Thursday, September 25, 2008

Self Love leads to problems...

I'm going to have so much free time at work to sit and stare at ceilings that I don't know what to do! Some jack ass was busted in the act of self-love whilst admiring online porn and now my company is taking the internet away from the masses...totally. We will all have "approved" websites that we can visit, and I'm positive that my blog, MySpace, Twitter, TWW and all of your wonderfully entertaining blogs will NOT be in the approved list. BAH!!

I've worked there for almost 10 years and this isn't the first time they've done something rash like this - it's kind of like the "no eating at your desk rule". *inserts cookie into mouth while sitting at desk* See what I mean? So in a few months, I'm sure you'll see me more often during working hours - I just have to lay low for a while to keep up appearances that I am an extraordinary employee.

Luke won his real season football game last night - 12 to 7. :-)

My secret crush is still on with the possibility of great fun updates this weekend - it's the annual all you can eat bbq and cabbageball event at the playground! Just the theme alone leads me to believe that it shall be a raucous occasion! Nothing like a bunch of rednecks and beer and bbq and cabbageball to bring out the wild in everyone! Other than that, contact has been minimal, particularly since I don't purposefully seek him out and most of the time, he's just the kid's coach and I'm the kid's mom.

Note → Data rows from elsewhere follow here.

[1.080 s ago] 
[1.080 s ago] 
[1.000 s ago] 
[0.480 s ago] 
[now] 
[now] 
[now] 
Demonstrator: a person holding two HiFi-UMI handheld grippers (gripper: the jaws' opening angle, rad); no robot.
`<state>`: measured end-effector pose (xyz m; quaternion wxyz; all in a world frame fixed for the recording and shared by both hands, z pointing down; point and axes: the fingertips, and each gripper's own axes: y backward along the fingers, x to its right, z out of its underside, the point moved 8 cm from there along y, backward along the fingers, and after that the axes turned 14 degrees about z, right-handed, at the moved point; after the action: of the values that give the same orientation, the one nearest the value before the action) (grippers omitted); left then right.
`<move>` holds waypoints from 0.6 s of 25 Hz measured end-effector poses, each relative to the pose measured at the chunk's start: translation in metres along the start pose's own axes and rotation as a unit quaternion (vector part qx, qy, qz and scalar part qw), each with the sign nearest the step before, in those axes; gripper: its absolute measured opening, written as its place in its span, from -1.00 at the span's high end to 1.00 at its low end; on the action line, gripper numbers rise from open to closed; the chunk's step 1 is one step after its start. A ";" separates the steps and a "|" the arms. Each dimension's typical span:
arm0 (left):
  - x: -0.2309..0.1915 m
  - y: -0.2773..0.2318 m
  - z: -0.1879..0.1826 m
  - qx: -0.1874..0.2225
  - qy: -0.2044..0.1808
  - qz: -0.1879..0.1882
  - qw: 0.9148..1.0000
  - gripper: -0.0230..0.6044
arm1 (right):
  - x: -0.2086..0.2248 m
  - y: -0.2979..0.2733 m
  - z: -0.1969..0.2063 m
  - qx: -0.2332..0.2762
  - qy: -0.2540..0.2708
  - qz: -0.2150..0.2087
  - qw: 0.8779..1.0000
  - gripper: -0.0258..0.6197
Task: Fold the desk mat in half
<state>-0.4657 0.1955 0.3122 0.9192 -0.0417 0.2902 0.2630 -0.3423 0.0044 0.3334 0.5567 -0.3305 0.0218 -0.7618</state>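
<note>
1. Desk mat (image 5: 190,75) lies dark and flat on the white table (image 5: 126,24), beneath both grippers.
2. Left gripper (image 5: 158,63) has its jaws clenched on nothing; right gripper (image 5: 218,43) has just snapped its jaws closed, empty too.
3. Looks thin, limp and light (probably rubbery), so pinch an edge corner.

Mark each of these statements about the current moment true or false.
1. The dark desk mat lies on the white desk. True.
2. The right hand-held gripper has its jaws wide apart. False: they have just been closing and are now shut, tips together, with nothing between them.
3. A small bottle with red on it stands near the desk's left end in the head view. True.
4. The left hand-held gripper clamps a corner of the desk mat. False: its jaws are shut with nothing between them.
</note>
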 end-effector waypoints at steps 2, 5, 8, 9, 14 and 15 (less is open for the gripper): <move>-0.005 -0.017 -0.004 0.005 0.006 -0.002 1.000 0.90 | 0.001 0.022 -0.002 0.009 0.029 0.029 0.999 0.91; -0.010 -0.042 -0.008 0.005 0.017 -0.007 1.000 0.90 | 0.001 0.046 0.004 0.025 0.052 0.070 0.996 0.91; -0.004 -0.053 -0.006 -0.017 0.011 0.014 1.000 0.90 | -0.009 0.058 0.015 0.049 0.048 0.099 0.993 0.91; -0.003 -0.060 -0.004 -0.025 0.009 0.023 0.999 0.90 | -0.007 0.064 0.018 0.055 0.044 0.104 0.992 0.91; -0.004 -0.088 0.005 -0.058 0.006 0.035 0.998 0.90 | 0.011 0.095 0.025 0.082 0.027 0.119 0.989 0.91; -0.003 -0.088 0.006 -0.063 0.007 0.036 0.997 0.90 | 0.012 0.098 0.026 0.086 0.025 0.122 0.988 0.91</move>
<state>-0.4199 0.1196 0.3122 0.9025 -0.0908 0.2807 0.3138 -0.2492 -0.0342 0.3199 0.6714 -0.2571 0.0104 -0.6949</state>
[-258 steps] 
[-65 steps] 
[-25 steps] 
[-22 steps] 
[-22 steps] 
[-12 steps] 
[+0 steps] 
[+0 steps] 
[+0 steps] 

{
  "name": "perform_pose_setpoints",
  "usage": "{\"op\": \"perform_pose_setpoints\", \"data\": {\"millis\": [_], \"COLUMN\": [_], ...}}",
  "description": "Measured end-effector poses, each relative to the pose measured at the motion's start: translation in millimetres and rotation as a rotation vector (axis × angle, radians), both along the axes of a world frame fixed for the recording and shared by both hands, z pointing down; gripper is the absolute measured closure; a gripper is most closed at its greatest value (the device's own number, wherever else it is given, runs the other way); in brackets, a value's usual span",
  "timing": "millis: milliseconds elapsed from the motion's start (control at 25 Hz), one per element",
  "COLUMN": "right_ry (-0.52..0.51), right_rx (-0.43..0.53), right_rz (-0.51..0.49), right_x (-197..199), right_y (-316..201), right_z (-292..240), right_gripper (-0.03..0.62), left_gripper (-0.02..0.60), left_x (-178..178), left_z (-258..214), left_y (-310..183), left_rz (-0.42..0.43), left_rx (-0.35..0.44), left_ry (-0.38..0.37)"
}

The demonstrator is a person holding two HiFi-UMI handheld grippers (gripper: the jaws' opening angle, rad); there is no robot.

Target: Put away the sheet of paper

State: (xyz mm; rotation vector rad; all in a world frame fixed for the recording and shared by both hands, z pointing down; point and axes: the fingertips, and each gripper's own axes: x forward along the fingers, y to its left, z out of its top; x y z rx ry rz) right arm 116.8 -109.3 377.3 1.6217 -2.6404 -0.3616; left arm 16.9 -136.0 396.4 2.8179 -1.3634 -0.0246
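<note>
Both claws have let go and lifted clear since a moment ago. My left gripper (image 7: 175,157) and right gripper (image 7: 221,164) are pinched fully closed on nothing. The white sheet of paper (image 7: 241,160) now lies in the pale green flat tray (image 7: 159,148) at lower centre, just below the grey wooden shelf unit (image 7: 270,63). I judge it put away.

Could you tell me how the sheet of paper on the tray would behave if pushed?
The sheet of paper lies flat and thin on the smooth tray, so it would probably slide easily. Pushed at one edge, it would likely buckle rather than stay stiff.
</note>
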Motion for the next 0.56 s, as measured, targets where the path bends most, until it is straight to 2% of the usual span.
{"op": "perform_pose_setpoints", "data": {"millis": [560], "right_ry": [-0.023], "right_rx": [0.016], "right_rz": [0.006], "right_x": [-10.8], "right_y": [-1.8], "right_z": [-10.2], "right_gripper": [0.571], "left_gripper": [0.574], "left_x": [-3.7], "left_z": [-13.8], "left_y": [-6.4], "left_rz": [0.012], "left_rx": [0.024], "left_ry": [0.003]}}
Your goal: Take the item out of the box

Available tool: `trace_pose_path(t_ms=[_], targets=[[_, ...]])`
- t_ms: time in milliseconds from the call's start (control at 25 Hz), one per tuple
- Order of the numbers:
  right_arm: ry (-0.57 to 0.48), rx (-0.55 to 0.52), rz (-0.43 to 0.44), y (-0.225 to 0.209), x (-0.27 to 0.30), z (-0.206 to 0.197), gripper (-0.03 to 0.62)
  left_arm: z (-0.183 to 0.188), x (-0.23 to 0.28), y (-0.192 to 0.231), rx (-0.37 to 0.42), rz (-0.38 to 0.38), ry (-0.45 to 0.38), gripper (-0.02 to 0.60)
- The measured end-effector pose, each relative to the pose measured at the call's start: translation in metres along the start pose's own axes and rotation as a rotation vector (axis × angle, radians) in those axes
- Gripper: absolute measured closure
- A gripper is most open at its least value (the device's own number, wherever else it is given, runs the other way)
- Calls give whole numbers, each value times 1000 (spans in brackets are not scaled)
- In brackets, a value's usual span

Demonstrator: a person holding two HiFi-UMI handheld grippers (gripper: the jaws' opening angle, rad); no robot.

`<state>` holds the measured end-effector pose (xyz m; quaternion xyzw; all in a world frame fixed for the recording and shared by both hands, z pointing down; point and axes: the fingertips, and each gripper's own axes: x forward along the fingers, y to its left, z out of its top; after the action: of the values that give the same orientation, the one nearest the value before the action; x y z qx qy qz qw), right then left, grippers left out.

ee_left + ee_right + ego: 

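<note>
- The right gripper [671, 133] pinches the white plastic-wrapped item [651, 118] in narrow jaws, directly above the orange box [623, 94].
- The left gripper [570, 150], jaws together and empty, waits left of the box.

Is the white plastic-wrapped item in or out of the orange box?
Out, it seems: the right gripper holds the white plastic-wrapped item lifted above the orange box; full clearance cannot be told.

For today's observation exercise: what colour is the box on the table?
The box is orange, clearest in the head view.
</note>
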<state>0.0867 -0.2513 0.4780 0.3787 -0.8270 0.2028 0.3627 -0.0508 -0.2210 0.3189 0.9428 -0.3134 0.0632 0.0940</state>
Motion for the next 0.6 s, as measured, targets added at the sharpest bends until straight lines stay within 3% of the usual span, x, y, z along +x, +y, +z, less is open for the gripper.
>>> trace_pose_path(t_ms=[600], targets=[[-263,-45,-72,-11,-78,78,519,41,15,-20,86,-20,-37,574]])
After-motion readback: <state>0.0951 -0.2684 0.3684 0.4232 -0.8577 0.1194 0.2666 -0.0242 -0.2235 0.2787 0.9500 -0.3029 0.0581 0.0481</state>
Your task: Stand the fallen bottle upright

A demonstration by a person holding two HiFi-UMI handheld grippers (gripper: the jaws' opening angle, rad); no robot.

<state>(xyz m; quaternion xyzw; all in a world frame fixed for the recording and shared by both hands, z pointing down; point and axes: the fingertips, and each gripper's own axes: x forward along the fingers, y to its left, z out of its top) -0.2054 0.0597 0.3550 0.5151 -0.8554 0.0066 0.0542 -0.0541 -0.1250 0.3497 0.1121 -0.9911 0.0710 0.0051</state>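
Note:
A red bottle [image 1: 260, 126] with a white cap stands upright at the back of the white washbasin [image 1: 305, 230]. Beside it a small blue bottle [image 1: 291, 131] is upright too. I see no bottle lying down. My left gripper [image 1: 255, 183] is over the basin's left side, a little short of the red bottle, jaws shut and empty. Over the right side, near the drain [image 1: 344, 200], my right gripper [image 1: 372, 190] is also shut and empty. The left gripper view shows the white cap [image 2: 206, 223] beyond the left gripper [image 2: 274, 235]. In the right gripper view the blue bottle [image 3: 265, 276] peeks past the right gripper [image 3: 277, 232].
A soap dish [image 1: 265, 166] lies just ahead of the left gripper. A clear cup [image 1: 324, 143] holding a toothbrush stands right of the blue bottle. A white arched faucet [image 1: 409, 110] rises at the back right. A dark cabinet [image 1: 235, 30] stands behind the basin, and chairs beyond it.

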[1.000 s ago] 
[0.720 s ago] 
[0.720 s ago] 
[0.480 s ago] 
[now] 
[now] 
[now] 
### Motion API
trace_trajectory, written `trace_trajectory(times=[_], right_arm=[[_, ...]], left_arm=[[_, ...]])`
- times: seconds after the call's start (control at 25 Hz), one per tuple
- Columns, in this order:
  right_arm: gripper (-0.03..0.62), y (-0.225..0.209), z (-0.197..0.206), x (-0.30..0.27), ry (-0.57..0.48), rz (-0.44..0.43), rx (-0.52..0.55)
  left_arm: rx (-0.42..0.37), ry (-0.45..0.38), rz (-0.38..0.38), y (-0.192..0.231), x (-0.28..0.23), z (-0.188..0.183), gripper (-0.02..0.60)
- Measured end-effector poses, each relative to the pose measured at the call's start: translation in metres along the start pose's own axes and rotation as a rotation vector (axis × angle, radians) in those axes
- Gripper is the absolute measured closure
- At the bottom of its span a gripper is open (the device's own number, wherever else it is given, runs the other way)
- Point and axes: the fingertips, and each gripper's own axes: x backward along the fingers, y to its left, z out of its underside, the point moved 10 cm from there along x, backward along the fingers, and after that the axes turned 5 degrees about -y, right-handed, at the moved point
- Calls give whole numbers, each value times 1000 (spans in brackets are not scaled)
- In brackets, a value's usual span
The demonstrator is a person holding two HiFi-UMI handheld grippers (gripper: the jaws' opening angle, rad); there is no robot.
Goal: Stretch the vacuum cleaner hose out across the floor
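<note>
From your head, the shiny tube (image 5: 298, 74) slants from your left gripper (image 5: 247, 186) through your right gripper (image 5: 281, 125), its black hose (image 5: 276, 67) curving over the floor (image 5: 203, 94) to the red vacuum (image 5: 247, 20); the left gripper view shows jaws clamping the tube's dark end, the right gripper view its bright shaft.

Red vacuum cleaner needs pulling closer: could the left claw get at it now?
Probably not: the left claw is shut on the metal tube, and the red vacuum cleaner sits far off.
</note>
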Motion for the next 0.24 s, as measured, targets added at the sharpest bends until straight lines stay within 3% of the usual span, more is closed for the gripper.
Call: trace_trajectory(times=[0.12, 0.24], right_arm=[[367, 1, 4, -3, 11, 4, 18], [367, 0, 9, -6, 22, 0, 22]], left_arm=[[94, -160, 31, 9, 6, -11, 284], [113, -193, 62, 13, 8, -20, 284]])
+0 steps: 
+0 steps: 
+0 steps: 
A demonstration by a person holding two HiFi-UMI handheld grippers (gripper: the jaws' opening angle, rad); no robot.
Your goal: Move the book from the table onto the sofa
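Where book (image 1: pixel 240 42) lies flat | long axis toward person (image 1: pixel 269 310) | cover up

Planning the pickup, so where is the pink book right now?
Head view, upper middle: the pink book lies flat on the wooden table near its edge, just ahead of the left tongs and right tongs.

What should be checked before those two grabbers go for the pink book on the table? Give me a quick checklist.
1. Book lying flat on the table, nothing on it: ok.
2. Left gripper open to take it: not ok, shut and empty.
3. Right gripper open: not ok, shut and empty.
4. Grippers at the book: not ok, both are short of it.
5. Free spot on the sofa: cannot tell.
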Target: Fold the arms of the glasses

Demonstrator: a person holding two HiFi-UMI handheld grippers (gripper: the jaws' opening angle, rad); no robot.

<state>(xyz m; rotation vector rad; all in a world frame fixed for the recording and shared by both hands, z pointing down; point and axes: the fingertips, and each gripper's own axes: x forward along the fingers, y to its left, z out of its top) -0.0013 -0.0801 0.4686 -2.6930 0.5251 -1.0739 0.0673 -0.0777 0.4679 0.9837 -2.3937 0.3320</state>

He and my husband plotted together this week to put my son's helmet stickers on upside down on purpose to see if they could get a rise out of me, because that is something that normally would aggravate me enough to confront the coach about. That's what they do - they plot together to see if they can push me over the edge - like 2nd graders! The joke was on them though because I was too tired that evening to even care and I just ignored them (see Clomid Haze).

Oh and did I mention that I got tickled last weekend by Coach? Um, yeah, I was standing in a door way and he came up behind me and gave me a solid tickle on his way out the door. It was one of those quick side tickles and nothing to write home about - BUT - I have thumb print bruises on both of my love handles! AH! (disclaimer - I bruise extremely easy, so the smallest tickle has always given me bruises) Ziggy asked what happened and I told him that he "must have been grippin on too hard the other night". And then he beamed with a look of male pride and made a gorilla noise and everyone was happy. Men are such simple creatures and I love him.

Our O days are a little more than a week away - so please keep up the prayers and good vibes! I've been having these daytime fantasies about how I would tell Ziggy that I was pregnant and how wonderful of a father he will be - and I just hate to even say this, but I have this great feeling about this month.

Randomness:
A lady came to the ballpark last night in rhinestone studded jeans and a hot pink rhinestone studded tank top and 100 pounds of makeup. She sat and drank beer from a styrofoam cup and smoked cigarettes and said the "F" word ALL night. So why couldn't I stop staring at her? Well, honestly, she was remarkably gorgeous - not make up gorgeous - but really really gorgeous - I mean just absolutely stunning from head to toe even beyond the nastiness. I felt so mad at her. If I was 10% as gorgeous as she was, I surely wouldn't dress/act/talk like trash. What a waste, and it made me so sad that she felt that she needed to look/dress/act like that to be beautiful when she already was so so gorgeous.